▶ _Task instructions_:
Only one stretch of the data below is wanted: the lines from the one with "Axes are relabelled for" through the one with "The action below", repeated exactly.

● ● ● ●

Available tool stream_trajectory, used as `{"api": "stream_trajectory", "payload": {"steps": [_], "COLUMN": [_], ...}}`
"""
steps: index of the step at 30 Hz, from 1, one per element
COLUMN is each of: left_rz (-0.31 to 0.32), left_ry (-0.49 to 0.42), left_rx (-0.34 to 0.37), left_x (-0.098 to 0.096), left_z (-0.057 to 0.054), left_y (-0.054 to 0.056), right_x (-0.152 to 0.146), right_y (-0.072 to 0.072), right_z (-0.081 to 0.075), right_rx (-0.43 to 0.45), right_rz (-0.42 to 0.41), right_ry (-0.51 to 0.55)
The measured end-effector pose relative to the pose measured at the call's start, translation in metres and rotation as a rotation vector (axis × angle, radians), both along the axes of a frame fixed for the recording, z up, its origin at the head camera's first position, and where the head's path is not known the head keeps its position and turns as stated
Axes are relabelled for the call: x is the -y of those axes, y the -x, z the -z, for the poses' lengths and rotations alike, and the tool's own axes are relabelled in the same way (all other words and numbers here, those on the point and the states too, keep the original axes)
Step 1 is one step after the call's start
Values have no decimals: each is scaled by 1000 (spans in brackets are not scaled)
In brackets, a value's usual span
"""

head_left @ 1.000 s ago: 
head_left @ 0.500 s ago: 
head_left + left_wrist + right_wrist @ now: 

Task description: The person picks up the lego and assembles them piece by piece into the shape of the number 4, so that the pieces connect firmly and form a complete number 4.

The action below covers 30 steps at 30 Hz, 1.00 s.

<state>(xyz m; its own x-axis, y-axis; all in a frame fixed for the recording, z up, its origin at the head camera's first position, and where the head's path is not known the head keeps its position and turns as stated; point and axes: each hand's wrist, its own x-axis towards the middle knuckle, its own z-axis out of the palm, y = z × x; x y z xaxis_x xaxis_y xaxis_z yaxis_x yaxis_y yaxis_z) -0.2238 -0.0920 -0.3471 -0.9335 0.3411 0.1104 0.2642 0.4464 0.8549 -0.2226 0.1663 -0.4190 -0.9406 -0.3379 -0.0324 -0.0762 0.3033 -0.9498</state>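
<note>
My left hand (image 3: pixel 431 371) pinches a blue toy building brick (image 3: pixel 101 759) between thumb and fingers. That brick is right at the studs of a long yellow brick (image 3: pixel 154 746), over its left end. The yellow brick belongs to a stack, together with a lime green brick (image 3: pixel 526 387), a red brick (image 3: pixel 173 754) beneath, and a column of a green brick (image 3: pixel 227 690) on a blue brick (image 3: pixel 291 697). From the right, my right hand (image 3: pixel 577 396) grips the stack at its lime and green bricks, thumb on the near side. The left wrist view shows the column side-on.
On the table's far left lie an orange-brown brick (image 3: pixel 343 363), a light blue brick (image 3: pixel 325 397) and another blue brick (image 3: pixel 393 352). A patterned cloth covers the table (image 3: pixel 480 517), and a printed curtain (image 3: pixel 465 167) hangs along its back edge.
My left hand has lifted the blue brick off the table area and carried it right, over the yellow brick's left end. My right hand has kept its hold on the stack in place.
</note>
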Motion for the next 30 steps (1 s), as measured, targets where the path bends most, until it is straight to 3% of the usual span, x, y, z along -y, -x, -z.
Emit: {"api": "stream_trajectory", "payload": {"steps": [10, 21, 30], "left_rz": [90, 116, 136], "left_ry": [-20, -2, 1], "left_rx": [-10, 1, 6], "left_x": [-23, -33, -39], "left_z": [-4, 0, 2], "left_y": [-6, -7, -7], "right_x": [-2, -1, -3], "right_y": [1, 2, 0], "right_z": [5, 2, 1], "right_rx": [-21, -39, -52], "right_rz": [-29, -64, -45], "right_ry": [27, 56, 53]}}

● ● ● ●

▶ _Solution for this exercise_:
Axes are relabelled for the call: x is the -y of those axes, y the -x, z the -z, for the poses' lengths and rotations alike, and the tool's own axes are relabelled in the same way (all other words and numbers here, those on the point and the states too, keep the original axes)
Step 1 is one step after the call's start
Values have no decimals: each is scaled by 1000 (spans in brackets are not scaled)
In brackets, a value's usual span
"""

head_left @ 1.000 s ago: 
head_left @ 0.500 s ago: 
head_left + left_wrist + right_wrist @ now: 

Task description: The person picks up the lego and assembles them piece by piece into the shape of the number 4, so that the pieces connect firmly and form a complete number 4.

The action below covers 30 steps at 30 Hz, 1.00 s.

For this exercise, nothing further remains.